Here you might do well to think of an intellectual and artistic strategy like the one I take from Benjamin, that of demystification and reenchantment—facilitated, in my mind, by humor, as we find with our sailor such that prehistory gushes forth in the present, altering the existing distinctions between land, animals, and people. This is the same “return of the repressed” I come across with much of South American shamanism at times of menstruation, pregnancy, sorcery, and sickness.
The sailor’s story is an outstanding instance of this return of the repressed, and hence of what Benjamin was getting at with his idea of a profane illumination, at once mystical yet down to earth. When suggesting that the storyteller borrows his authority from death, Benjamin says that death sinks the story into nature—or, to be more exact, into natural history. Yet such is the movement inspired by death that the story lifts off from natural history into something supernatural. Benjamin writes: “The lower Leskov descends on the scale of created things, the more obviously does his way of viewing things approach the mystical.”8
This must be why this ship of death tells stories to her crew. Nobody on the ship speaks the same language but they all tell stories to each other. Yet the best stories are the ones the ship tells. “The crew may leave a ship,” points out B. Traven, but “their stories never leave.”
A story penetrates the whole ship and every part of it, the iron, the steel, the wood, all the holds, the coal-bunkers, the engine-hall, the stoke-hold, even the bilge. Out of these parts, full of hundreds and thousands of stories, tales and yarns, the ship tells the stories over again, with all the details and minor twists. She tells the stories to her best comrades—that is to the members of the crew. She tells the stories better and more exactly than they could ever be told in print.9
Let us pause for a moment and note the chronology of cause and effect here.

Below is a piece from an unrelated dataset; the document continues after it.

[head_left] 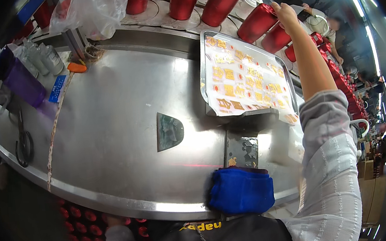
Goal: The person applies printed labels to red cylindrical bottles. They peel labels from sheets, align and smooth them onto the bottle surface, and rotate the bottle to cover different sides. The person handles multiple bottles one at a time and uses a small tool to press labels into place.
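My right arm reaches out to the far right. Its hand [286,15] is closed at the top end of a shiny red metal bottle [256,23], which stands on the conveyor beyond the table. My left hand [114,220] hangs low past the table's near edge, dim and blurred, beside several red bottles [85,231] below. Its fingers cannot be made out. Below the right hand, a metal tray [203,73] holds a white sheet of gold lettered stickers and small red ones.
A folded blue cloth [241,191] lies at the table's near edge. A dark scraper-like plate [170,131] lies mid-table. Scissors [24,141], a purple bottle [21,79] and an orange-handled tool [76,67] are at left. More red bottles [186,0] line the conveyor; people work at far right.
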The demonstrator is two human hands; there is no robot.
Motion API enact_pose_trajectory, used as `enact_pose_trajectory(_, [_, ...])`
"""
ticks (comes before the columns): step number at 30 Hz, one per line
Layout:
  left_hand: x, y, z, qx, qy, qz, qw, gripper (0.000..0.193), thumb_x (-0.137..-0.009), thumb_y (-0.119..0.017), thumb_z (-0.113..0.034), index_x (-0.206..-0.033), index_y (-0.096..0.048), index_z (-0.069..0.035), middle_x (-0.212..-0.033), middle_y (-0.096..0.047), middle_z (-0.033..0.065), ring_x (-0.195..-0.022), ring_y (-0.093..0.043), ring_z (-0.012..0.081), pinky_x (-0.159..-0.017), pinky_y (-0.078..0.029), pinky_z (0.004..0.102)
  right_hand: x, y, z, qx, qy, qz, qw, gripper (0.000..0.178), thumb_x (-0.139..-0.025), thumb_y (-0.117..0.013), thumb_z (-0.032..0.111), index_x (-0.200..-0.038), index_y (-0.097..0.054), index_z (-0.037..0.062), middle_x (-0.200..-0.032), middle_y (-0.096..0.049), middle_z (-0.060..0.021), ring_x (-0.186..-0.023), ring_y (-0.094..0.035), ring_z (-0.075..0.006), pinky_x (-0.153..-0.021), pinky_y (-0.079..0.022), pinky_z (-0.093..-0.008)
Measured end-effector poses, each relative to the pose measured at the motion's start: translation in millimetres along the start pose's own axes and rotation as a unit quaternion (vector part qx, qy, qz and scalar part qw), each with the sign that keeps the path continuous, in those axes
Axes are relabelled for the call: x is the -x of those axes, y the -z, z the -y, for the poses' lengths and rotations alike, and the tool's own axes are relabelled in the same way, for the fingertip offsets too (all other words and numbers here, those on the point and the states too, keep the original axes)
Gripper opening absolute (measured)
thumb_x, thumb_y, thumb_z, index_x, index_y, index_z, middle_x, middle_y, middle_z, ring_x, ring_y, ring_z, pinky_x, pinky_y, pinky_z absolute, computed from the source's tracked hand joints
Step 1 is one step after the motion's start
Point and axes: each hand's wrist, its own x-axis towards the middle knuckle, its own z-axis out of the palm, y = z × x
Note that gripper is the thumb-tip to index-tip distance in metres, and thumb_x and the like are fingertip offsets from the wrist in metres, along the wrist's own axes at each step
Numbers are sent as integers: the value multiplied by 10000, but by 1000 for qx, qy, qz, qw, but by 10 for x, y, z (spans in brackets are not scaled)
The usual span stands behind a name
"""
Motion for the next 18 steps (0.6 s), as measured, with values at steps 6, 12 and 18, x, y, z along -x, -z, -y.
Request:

It is the sailors who tell each other stories—stories about the ship or stimulated by the ship—and then the ship itself comes alive, hoards the stories, retells them, and makes up its own stories, which are presumably compounds of the stories of countless sailors told over millennia. It is thus storytelling that animates the ship and keeps it going—storytelling and the coal the stokers shovel into the furnaces.

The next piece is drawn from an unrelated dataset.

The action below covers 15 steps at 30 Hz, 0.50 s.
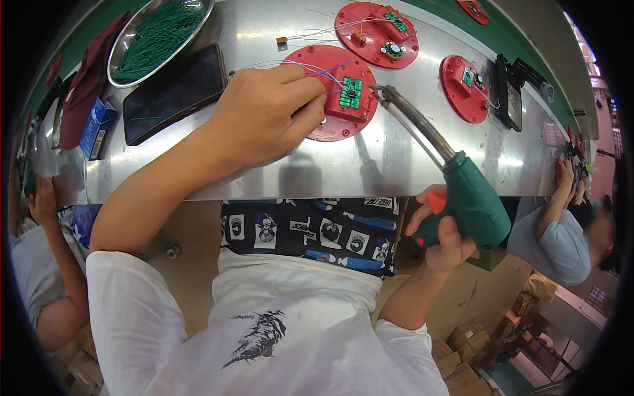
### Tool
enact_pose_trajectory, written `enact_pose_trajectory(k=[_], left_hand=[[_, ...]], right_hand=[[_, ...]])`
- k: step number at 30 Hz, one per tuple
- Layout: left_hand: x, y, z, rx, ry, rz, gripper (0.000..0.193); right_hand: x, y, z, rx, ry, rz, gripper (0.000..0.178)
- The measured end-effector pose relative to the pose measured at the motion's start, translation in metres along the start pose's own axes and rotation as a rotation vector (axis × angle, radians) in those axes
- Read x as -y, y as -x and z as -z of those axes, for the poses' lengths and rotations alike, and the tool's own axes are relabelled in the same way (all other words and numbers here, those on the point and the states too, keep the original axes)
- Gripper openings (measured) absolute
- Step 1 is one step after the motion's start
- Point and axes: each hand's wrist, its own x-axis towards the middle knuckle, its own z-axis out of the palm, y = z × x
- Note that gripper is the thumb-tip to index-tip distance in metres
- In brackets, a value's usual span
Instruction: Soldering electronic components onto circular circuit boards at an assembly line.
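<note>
My right hand [441, 232] is wrapped around the handle of a green soldering gun [477, 198] with an orange trigger. Its long metal tip reaches up and left, close to the right edge of a small green circuit board [351, 93]. That board sits on a round red plastic cover [335, 124], with thin white and purple wires [327, 70] running from it. Over the cover's left side my left hand [274, 109] is closed in a pinch beside the board. What its fingertips hold is hidden behind the fingers.
Farther back lies another red cover [360, 49] with a board and wires; a smaller one [456, 99] is at right, near a black stand [507, 92]. At left are a metal bowl [113, 74] of green wires, a dark phone [173, 92] and a blue box [98, 129]. People sit both sides.
</note>
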Motion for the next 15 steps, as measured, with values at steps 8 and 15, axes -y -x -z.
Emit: enact_pose_trajectory(k=[8, 15], left_hand=[[-0.0004, 0.0002, 0.0003, 0.001, 0.000, 0.006, 0.008], [-0.0010, -0.0002, -0.0026, -0.024, -0.020, 0.021, 0.008]], right_hand=[[0.0018, 0.0035, -0.0065, 0.110, 0.013, -0.091, 0.051], [0.0020, 0.0067, -0.0095, 0.036, 0.019, -0.098, 0.045]])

Our sailor say that a ship can function fine with a crew but no skipper, while a ship will never sail with a skipper and no crew. This is why the ship always takes the side of the crew, he continues, because the crew cares for the ship while the skipper’s responsibility is to the company that owns the ship.10
The crew lays claim to a different kind of possession than the owners and the officers. Theirs is an intimacy that comes about through their work. In The Death Ship it is not the sparkling sea and ravishing sunsets that feature in the sailor’s tale, but labor below decks. The work-site is minutely described in a patient, detailed, down to earth way that, without fuss or fanfare, nevertheless has a visionary and mythical edge. Why is this? How can such opposed philosophies—materialist and spiritual—be not only reconciled but mutually reinforcing?

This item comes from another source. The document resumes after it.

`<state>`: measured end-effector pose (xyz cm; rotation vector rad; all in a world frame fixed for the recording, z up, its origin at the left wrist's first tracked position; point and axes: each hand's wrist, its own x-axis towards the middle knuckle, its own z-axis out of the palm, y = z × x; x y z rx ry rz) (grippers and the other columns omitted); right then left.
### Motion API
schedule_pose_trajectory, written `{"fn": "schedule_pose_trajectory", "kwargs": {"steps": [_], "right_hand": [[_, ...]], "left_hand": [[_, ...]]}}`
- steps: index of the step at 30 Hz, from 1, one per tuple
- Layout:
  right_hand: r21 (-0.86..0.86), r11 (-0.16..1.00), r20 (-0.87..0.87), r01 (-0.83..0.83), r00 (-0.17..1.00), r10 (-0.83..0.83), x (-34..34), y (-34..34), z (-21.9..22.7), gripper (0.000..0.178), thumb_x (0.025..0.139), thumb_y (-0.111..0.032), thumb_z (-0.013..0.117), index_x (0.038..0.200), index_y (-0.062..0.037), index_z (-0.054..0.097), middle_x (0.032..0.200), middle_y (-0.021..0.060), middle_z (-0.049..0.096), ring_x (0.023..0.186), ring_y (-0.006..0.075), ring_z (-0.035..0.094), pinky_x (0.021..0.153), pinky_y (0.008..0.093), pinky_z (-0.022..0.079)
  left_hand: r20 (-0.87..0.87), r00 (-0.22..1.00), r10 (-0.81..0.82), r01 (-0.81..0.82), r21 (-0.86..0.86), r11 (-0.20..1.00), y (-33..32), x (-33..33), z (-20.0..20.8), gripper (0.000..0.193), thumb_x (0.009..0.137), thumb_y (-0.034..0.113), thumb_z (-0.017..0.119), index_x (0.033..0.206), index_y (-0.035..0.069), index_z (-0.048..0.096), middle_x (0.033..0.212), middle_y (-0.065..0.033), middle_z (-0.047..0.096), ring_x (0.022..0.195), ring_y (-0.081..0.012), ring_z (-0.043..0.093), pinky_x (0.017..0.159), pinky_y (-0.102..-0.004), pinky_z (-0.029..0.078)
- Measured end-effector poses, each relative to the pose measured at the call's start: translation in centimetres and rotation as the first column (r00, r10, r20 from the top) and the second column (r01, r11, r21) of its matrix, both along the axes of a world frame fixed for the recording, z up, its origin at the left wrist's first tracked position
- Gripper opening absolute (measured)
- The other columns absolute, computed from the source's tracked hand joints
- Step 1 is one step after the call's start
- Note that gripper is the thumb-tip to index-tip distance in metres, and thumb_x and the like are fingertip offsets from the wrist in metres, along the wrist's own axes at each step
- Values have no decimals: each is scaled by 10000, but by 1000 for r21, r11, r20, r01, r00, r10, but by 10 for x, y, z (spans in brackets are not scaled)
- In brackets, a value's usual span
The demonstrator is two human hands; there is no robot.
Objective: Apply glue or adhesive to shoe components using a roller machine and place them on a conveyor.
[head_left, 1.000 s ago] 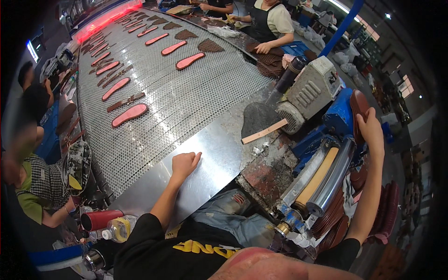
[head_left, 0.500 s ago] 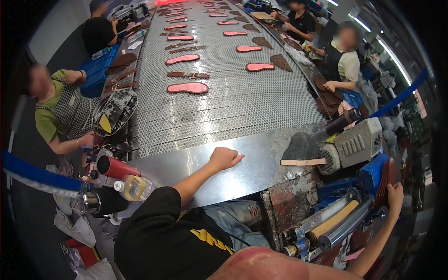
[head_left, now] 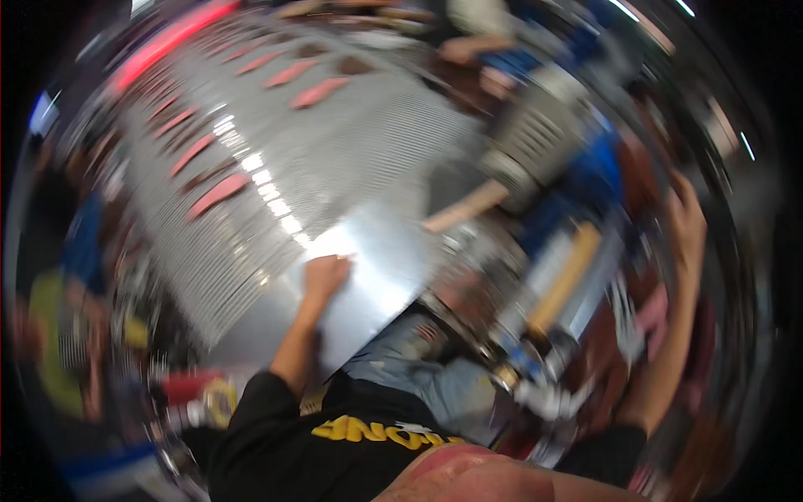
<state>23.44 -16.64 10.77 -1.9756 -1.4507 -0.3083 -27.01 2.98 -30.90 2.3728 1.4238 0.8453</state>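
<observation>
The picture is blurred by fast head motion. My left hand (head_left: 324, 274) rests flat on the shiny steel apron (head_left: 376, 276) at the near end of a metal mesh conveyor (head_left: 276, 159) and holds nothing. Pink and brown shoe insoles (head_left: 219, 194) lie in rows on the belt, well beyond that hand. My right hand (head_left: 684, 219) is stretched out far to the right, up by a stack of dark brown pieces (head_left: 644, 180); the blur hides whether its fingers grip anything.
A grey machine (head_left: 535, 146) with a wooden strip (head_left: 464, 209) stands right of the belt. Below it lie a blue frame and rollers (head_left: 565, 276). Other people work along the left side (head_left: 58, 335) and at the far end (head_left: 477, 25).
The view has swung back and blurred. My left hand stays on the steel apron. My right arm has lifted higher toward the brown stack on the right.
</observation>
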Motion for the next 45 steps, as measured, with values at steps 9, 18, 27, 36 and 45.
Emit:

When introduced to his workspace below decks, where he will shovel coal into the furnace for fifteen hours a day, the sailor looks down into it and muses:
The depth appeared to have no limit. At the bottom below I saw the underworld. It was a smoke-filled hell, brightened up by darting spears of reddish light which seemed to dash out of different holes and disappear as suddenly as they had come…As if he had been born in this thick smoke, the naked shape of a human being stepped into the center of the hall. He was black from a thick color coal dust which covered all of his body, and the sweat ran down him in streams, leaving glittering traces in the soot of his body. He stared motionless in the direction from which the reddish lights came flaring out. Now he moved heavily about and seized a long iron poker. He stepped a pace forward, bent over, and suddenly it looked as if he were swallowed up by the sea of flames which enwrapped him.11
The most dangerous problem concerns the grates in the furnace. Heavy metal bars, weighing between eighty and one hundred pounds, have to be placed on the grates to hold the coal. The problem is that because the grates are very old, the bars are liable slip out of place and cause the ship to lose way, unless the bars are retrieved from the white-hot coals. Heavy seas aggravate this situation because the Yorikke demands extra steam and the workspace bucks like a horse.
The stoke-hold was ridiculously small. The space between the boilers and the back of the stoke-hold was considerably smaller than the length of the fire-channels beneath the boilers. Pulling out the poker from the furnace could not be done straight away, because the end of the poker hit the back of the stoke-hold long before the whole poker was out of the fire. Therefore the fireman had to go sideways and jerk the poker up and down to get it out. He had to do a real dance about the stoke-hold to handle the poker properly.12
He had to dance—to trick the fire.
In heavy weather the fireman was thrown about. He could fall forward face first onto the red-hot poker or backward onto white-hot slags. Other times he would lose his clogs (they had no real shoes or boots) and step onto a hill of embers.13
Yet—and yet!—the sailors take great pride in their work. As our sailor notes, “They feel as proud of a job well done as the Harvard guys feel when they have won a football game.”14 Only no one cheers for this soot-blackened gang.
It is hard to understand this pride in utterly degrading, exploitative work. And of all the degrading jobs on the Yorikke, two stand out: keeping a straight course and providing power, which I take to parallel telling a story and stoking coal. “Some day when you know its all over,” a fellow worker explains to our sailor, “you wish to have the true satisfaction of having done at least something while you were alive on this crazy earth.”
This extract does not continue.